Et si nous savons, en tant que chrétiens, que nous ne sommes pas soumis à la loi de l’Ancien Testament en tant qu’alliance, nous savons aussi que toute l’Écriture, y compris les Dix Paroles, est inspirée de Dieu et utile pour enseigner, pour convaincre, pour corriger, pour instruire dans la justice (2 Timothée 3.16).

Qui plus est, lorsque les théologiens chrétiens ont abordé les Dix Commandements, ils se sont souvent efforcés de répondre à diverses questions pratiques et ont fourni quelques règles générales pour nous guider dans notre réflexion sur les devoirs qui y sont inclus. Dans cet article, j’essaie de fournir quelques observations et directives simples pour nous aider dans notre approche des Dix Commandements pour l’éthique chrétienne.

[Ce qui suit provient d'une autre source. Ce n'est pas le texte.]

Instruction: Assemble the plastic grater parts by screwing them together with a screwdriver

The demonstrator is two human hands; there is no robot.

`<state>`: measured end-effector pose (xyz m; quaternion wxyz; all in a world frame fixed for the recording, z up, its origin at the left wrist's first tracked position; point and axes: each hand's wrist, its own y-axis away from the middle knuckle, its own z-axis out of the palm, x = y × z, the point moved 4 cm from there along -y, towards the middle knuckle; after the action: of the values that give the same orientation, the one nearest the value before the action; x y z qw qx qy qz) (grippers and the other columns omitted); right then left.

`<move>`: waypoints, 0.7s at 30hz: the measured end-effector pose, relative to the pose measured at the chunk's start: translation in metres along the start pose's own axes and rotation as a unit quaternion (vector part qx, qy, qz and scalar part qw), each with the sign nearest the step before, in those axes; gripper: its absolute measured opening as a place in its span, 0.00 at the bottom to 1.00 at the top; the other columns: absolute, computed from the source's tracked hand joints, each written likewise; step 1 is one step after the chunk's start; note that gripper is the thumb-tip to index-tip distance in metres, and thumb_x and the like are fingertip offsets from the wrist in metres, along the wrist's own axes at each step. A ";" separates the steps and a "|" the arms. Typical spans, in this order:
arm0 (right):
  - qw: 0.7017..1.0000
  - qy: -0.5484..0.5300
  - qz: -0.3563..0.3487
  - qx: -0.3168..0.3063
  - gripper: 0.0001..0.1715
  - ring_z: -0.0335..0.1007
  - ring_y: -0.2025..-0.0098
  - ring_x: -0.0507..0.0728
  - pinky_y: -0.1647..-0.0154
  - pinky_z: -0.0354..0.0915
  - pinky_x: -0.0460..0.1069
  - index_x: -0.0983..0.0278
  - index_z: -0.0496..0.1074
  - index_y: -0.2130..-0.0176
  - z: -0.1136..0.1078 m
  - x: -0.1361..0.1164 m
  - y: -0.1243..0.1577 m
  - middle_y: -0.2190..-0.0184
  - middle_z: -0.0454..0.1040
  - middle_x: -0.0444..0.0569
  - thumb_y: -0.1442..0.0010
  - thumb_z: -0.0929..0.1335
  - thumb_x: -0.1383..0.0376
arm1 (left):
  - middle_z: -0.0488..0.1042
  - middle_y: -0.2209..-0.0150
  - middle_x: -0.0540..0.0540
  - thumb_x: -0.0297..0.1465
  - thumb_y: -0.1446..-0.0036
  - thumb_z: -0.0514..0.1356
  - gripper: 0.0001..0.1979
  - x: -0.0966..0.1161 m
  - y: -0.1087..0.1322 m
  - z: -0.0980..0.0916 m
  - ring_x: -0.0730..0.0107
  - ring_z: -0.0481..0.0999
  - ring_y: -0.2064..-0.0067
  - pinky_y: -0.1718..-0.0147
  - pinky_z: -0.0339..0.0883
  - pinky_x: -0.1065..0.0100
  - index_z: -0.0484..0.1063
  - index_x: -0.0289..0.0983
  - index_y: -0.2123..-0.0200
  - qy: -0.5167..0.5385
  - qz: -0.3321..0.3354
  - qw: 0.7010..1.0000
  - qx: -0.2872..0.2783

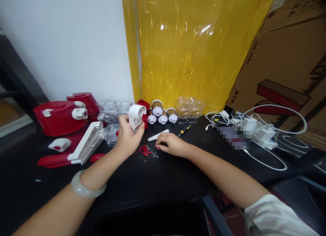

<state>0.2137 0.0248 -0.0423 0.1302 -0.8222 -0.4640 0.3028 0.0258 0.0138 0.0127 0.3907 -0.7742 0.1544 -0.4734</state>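
My left hand is closed around a white plastic housing with a rounded, hollow end, held up over the table. Low over the tabletop, my right hand has its fingertips pinched together; a bit of red shows at them, too small to name. Beside those fingertips lie a pile of small red plastic parts and several loose metal screws. Just behind the right hand is a flat white strip. A screwdriver with a yellow and black handle rests beyond it.
On the left stand red housings and a white handle piece. Clear plastic cups, drum-shaped graters and more clear parts line the back. White cables and chargers lie right, near a large cardboard box.
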 end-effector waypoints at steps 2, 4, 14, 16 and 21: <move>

1. Comment les commandements sont-ils organisés ?

Tout d’abord, d’un point de vue structurel, nous pouvons diviser les commandements de deux façons. D’une part, les théologiens ont souvent divisé les lois en une première table de la loi et une seconde table, en se basant sur les paroles de Jésus dans Matthieu 22 concernant les deux plus grands commandements.

Selon Jésus, le plus grand commandement est d’aimer Dieu de tout son cœur, de toute son âme, de tout son esprit et de toute sa force, et le deuxième plus grand est d’aimer son prochain comme soi-même (Matthieu 22.37-38). Toute la loi et les prophètes reposent sur ces deux-là.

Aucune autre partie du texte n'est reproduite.